То была Храпова. Она стояла над койкой на обшарпанном больничном паркете, приготовляя Сторожкову врачующее питье. И во всем ее облике, в нежном овале лица, туго скрученных волосах, простодушной курносости, было нечто милое, чернобровое, удивительно русское, придававшее всему ее облику легкую, проворную стать.
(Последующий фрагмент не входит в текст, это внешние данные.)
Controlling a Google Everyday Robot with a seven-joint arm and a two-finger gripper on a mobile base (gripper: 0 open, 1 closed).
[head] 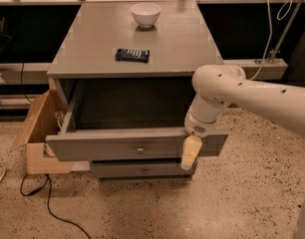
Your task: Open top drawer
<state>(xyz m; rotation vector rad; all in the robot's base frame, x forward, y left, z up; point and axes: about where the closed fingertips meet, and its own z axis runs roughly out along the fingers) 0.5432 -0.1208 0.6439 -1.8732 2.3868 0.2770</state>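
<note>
The top drawer (102, 146) is a wide grey drawer with a small round metal knob (140, 150) at its centre. It stands pulled well out of the grey cabinet (92, 39), and its inside looks dark and empty. My gripper (191, 153) hangs at the end of the white arm, right of the knob, with its beige tip lying down over the drawer front near the right end. A smaller grey drawer front (142, 170) sits shut below it.
A white bowl (145, 14) and a dark flat packet (132, 55) lie on the cabinet top. An open cardboard box (38, 128) stands against the cabinet's left side. A black cable (48, 203) runs over the speckled floor at the lower left.
</note>
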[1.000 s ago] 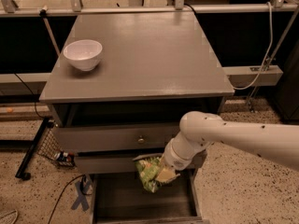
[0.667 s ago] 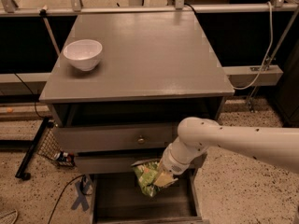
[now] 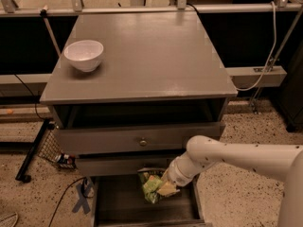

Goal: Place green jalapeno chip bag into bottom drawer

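Note:
The green jalapeno chip bag [image 3: 151,187] is crumpled and hangs just over the open bottom drawer [image 3: 118,200], a dark grey tray pulled out at the foot of the cabinet. My gripper [image 3: 165,188] is at the end of the white arm that reaches in from the right, and it holds the bag by its right side, close under the front of the drawer above. The bag's lower edge is near the drawer floor; I cannot tell if it touches.
A white bowl [image 3: 84,55] stands on the grey cabinet top [image 3: 151,60] at the left. A knobbed drawer [image 3: 142,142] sticks out a little above the gripper. Cables and a black frame [image 3: 33,152] lie on the speckled floor at the left.
The arm has lowered and moved slightly left, carrying the bag further down into the open bottom drawer.

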You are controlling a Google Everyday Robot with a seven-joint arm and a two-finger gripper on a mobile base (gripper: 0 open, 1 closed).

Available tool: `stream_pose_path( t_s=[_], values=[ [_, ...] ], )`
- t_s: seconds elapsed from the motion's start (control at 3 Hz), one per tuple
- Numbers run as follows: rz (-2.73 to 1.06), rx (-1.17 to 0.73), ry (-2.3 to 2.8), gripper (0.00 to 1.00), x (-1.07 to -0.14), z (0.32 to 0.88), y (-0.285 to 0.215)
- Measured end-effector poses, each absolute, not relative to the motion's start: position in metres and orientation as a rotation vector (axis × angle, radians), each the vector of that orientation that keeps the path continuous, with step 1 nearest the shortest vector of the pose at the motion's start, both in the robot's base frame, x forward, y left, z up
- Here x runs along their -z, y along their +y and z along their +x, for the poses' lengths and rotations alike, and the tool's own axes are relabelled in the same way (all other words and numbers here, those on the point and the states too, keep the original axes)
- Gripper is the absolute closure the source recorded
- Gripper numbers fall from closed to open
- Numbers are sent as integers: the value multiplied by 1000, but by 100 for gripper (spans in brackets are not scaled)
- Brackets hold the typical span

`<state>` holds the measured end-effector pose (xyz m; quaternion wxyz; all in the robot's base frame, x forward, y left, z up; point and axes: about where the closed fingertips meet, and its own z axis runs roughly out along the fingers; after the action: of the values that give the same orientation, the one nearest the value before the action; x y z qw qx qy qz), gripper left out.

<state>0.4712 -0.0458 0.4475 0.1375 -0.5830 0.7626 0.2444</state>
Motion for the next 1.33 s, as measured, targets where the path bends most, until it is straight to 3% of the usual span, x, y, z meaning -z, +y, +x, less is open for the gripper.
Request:
stream_pose_path(
  t_s=[1.33],
  values=[
    [-1571,-858,2111,100,-338,489,-26]
  ],
)
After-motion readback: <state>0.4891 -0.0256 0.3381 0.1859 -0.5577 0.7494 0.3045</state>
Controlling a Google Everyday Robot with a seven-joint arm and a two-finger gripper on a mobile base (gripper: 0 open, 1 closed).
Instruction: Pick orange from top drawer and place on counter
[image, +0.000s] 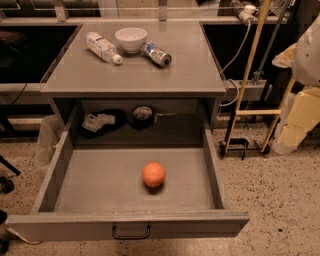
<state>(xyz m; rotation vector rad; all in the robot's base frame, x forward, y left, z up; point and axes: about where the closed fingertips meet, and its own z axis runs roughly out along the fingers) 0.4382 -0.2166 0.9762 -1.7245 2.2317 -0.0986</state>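
Observation:
The orange (153, 174) sits on the flat grey floor of the top drawer (100, 185), a little right of its middle. The drawer is pulled fully open toward me, with its dark handle (131, 232) on the front panel. The counter (165, 77) is the grey cabinet top above and behind it. My gripper is not in view. A white rounded shape (307, 50) shows at the right edge, and I cannot tell whether it belongs to my arm.
On the counter's far side stand a white bowl (131, 39), a clear bottle lying down (102, 47) and a second small bottle lying down (156, 54). Dark items (105, 122) and a tape roll (143, 117) lie at the drawer's back. Yellow poles (250, 75) and pale blocks (300, 120) stand at the right.

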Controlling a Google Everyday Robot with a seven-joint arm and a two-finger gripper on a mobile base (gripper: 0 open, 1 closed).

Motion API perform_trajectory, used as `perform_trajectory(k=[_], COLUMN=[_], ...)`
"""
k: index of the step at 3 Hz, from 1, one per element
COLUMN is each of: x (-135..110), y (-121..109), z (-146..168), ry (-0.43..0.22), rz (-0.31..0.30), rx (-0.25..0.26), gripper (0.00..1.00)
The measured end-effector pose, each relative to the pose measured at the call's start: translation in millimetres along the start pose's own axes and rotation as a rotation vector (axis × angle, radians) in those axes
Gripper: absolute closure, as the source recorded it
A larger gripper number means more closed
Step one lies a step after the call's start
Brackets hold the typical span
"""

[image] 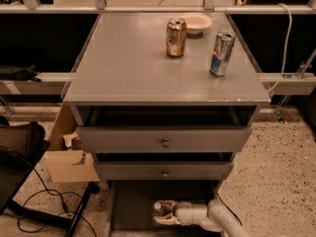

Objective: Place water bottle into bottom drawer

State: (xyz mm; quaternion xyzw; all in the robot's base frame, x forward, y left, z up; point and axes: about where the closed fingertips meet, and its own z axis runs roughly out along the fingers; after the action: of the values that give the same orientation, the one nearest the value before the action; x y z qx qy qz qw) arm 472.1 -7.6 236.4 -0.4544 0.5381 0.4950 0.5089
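The bottom drawer [131, 206] is pulled out at the foot of the grey cabinet, a dark shallow tray. The water bottle [157, 210] lies low inside it, only a small clear part showing between the pale fingers. My gripper [166, 213] reaches in from the lower right on a white arm [217, 218] and is shut on the bottle, down at the drawer floor. The rest of the bottle is hidden by the gripper.
A gold can [176, 37], a blue-silver can [221, 53] and a white bowl [196, 22] stand on the cabinet top. The two upper drawers [165, 142] are slightly open. A cardboard box [69, 157], a black seat [19, 147] and floor cables [44, 201] are at the left.
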Motion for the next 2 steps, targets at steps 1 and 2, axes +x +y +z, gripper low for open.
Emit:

Сторожков выздоравливал. Блаженное чувство ног, рук, дыхания, речи, наливавшихся силой, владело им. Молчаливый и жутковатый, он стал вдруг смешливым и говорливым, словно близость смерти и ее внезапный отбой преломили его. Будто он скинул мундир, который надевал каждый день, направляясь в жизнь. Все, что сушило, леденило его, вдруг ушло. И оказалось, что Павел Архипович умеет петь песни, шутить, даже смотреть человеку в глаза. Просто-напросто он прошел высшую школу просушивания и курсы усовершенствования в умении молчать.

Они с Тавочкой судачили в больнице обо всем — о важном и чепуховом, о путях человечества и о собаке Тюльке, что повизгивала под окном. Храпова уже не казалась директору пустым номером с индюшиной судьбой. Он даже (с каким-то не очень понятным удовлетворением) убеждался, что ей присуща прицельность суждений, и, случалось, различал в них нечто такое, что потаенно и немо, в сокрытых недрах, лежало и в нем — за пределами суши, пустыни да нескольких пальм.

В конце месяца врачи подняли Сторожкова с койки, разрешив помаленьку ходить — сперва по палате, а потом и в саду. В этих слабых, предписанных медициной прогулках они с Тавочкой спорили о политике, совести, господе-боге, гражданских обязанностях и ходе войны. И, естественно, об искусстве. А порой и о счастье.

Храпова спорила упорно, отважно, отчаянно, даже тогда, когда все было ясно, давно установлено и бесспорно закреплено. В почву, что насквозь пропахали Великие Умы, она пыталась втиснуть свою рассаду, свое отношение к людям, событиям, обстоятельствам, свою пылкость и безрассудство. Легкая, ласковая, она в спорах становилась грубой и неприятной. Она как бы нарочно, наперекор противилась всему закрепленному, установленному, правомерному, уверенному в себе, сведенному в правила безошибочности и похвальности. Не слишком ли мы добродетельны, упорядоченны, рассудительны и логичны, спрашивала она. Не чересчур ли отрегулированы в том, что можно и чего нельзя? Не есть ли то, что мы именуем счастьем, всего лишь то, что мы условились так называть?